[LLVMdev] Question regarding basic-block placement optimization
atrick at apple.com
Fri Oct 21 18:17:07 PDT 2011
On Oct 20, 2011, at 11:53 PM, Chandler Carruth wrote:
> On Thu, Oct 20, 2011 at 10:53 AM, Jakob Stoklund Olesen <stoklund at 2pi.dk> wrote:
> On Oct 20, 2011, at 9:56 AM, Chandler Carruth wrote:
> > A new patch is attached that is *much* less of a rough draft. Sorry for any confusion due to the early state of the patch.
> Thanks, Chandler. This is great stuff.
> > Still, I never intended this to be on-by-default at first. This is a starting point, that I hope can be improved into something that is on-by-default eventually, but I'll be the first to say it's almost certainly not ready for that just yet.
> I would like to see this go in ASAP under a flag. I prefer to see development as commits rather than a series of updated patches.
> Awesome, same way I feel. Checked in as r142641. I've got some generic cleanup I'll go ahead and commit to it over the next few days.
> Done, and in progress. SHould have the loop alignment stuff cloned right away, and then i'll start looking at the loop structure issues. I'll probably have some questions for you and/or andy about exactly how that should work, whether CodePlacementOpt is doing the right thing, etc.

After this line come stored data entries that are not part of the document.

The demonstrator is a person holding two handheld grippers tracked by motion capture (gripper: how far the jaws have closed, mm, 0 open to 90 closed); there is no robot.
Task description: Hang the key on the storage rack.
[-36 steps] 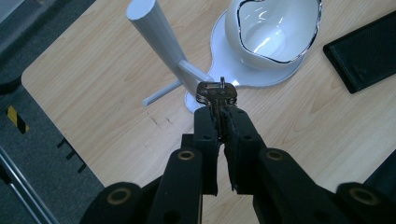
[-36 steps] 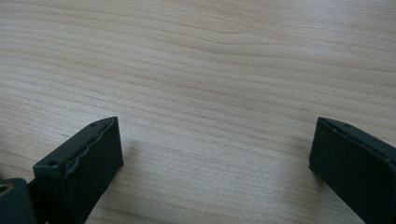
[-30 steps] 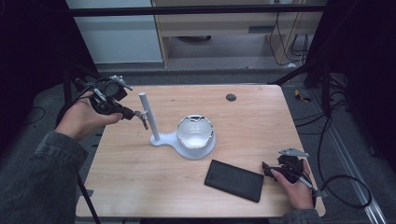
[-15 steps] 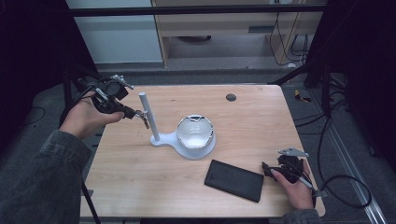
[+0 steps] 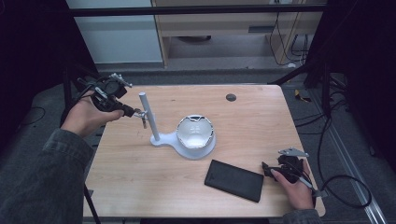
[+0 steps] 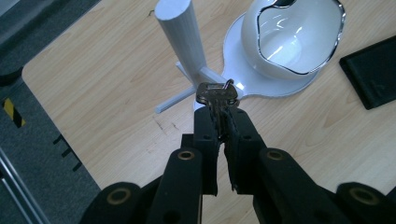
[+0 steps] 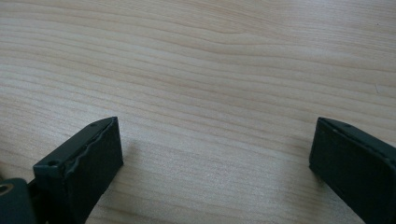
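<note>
High view, left gripper: I see my left gripper point(image 5: 138, 113) up at the left edge of the table point(image 5: 140, 186), right next to the white post point(image 5: 148, 116) of the stand.
High view, key: A small key point(image 5: 143, 119) hangs from the tips, just beside the post, about halfway up it.
High view, stand: The post rises from a flat white base point(image 5: 187, 148). A shiny white bowl point(image 5: 195, 131) sits on that base.
High view, right gripper: My right gripper point(image 5: 267, 169) rests low on the table at the right, just beside a flat black case point(image 5: 234, 180).
Left gripper view, grip: The two black jaws are squeezed tight on the key point(image 6: 215, 94). Its round head with a little ring point(image 6: 229, 84) sticks out past the tips.
Left gripper view, peg: A thin white peg point(image 6: 175, 100) pokes out from low on the post point(image 6: 183, 39), near the key head.
Left gripper view, how to do it well: I think the key ring should go on that peg. I should move slowly, keep the grip firm, line the ring up with the peg tip, and not bump the post.
Right gripper view, jaws: The jaws stand wide apart with nothing between them, just bare wood point(image 7: 210, 84).
Right gripper view, how to do it well: I should keep this hand still and out of the way.
</note>
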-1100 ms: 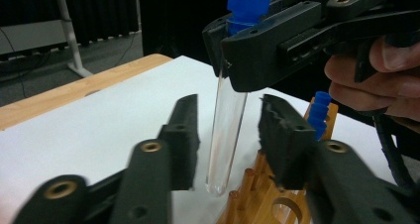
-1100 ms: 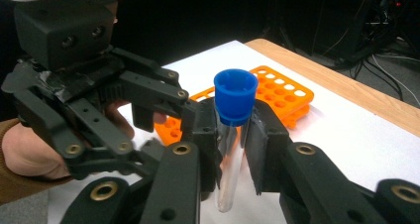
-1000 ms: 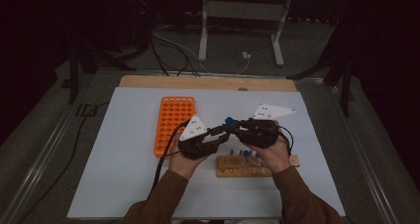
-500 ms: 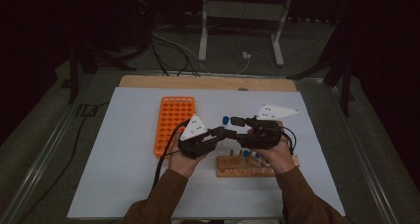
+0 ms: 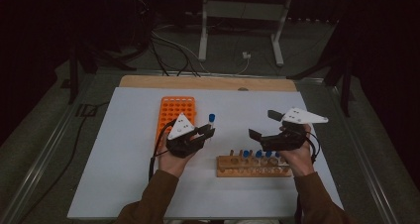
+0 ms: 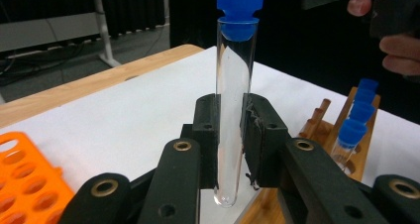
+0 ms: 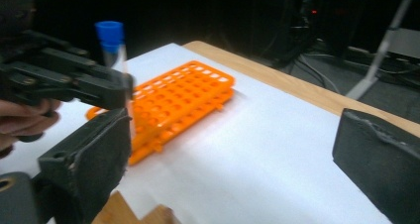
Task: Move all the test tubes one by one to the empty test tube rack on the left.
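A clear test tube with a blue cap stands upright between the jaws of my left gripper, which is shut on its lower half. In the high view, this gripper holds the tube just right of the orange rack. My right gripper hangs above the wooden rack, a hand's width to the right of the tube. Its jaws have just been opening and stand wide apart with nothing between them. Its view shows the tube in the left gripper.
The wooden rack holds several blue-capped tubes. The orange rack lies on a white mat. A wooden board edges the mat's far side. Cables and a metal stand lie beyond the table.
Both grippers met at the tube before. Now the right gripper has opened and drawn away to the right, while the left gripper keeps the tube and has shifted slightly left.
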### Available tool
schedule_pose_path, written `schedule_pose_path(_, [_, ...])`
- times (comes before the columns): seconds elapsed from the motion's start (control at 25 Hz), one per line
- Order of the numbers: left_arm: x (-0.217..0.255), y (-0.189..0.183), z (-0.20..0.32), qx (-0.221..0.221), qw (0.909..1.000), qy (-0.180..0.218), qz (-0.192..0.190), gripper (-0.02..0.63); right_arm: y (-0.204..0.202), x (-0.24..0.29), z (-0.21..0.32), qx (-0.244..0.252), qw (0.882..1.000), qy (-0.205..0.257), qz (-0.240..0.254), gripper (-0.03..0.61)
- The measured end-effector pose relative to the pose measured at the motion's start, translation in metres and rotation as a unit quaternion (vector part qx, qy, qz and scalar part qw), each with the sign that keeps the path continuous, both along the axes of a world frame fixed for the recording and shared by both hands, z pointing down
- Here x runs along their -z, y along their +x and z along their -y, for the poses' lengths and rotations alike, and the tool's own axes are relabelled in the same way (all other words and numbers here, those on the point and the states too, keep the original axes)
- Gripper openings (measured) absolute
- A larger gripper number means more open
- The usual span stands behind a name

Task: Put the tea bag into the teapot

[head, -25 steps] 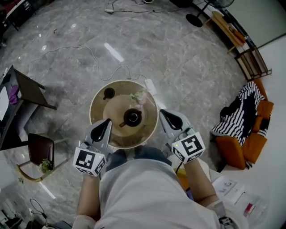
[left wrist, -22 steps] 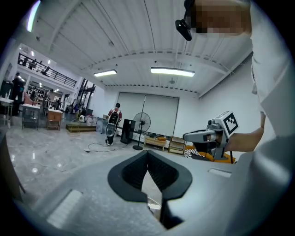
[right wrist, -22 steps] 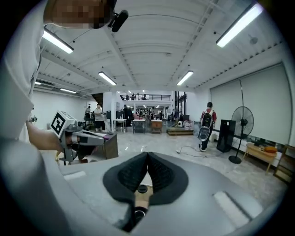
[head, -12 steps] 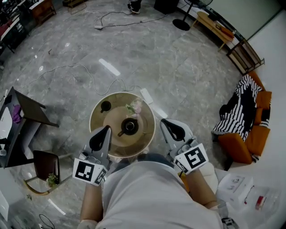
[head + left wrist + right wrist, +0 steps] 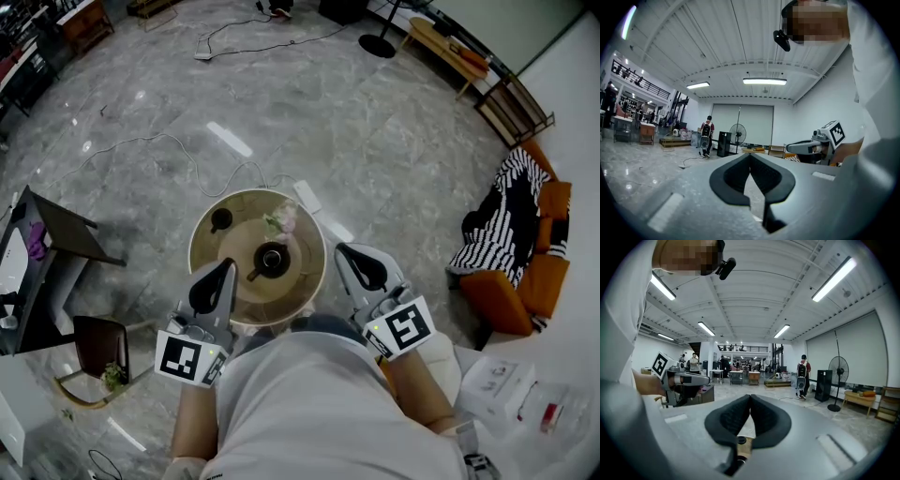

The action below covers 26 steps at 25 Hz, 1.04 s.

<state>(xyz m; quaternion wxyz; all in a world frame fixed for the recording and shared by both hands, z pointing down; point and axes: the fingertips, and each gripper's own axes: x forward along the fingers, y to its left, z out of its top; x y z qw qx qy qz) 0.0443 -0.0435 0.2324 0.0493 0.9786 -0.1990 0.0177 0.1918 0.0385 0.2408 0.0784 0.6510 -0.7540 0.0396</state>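
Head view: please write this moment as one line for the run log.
left gripper: shut, empty | right gripper: shut, empty | teapot: on round table, untouched

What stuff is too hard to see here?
- Tea bag: none made out in the head view; too small from this height.
- Inside the teapot: dark and tiny, head view.
- Pale bunch beside it: too small to name.
- Table: both gripper views aim across the room, missing it.
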Motion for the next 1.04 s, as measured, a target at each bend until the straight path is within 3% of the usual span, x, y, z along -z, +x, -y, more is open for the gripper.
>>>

Your work looks good and there's talk of making this the default
layout pass. So let's figure out the goals and requirements. We agree
that preserving "structure" of the CFG is important in the absence of
profile information to the contrary. This is important for performance
stability in the presence of imperfect profile data and unbiased
branches. But it's also important for the sanity of fellow compiler
engineers and anyone debugging the disassembly. We can define
structure very simply by saying that we want contiguous loops and
topologically ordered regions within a loop. Those are not the
strongest constraints. We could still end up with strangely shuffled
code, but they are easy constraints to define.
Once you decide to break these constraints, you have effectively
designated the offending paths as "cold". It's up to you how to
decide which paths are cold. You'll need some threshold based on
confidence in the profile, and we can measure the effectiveness of
your heuristics and add more over time. The key point is that the
layout algorithm needs to make an explicit binary decision at some
point to violate the natural structure of the CFG.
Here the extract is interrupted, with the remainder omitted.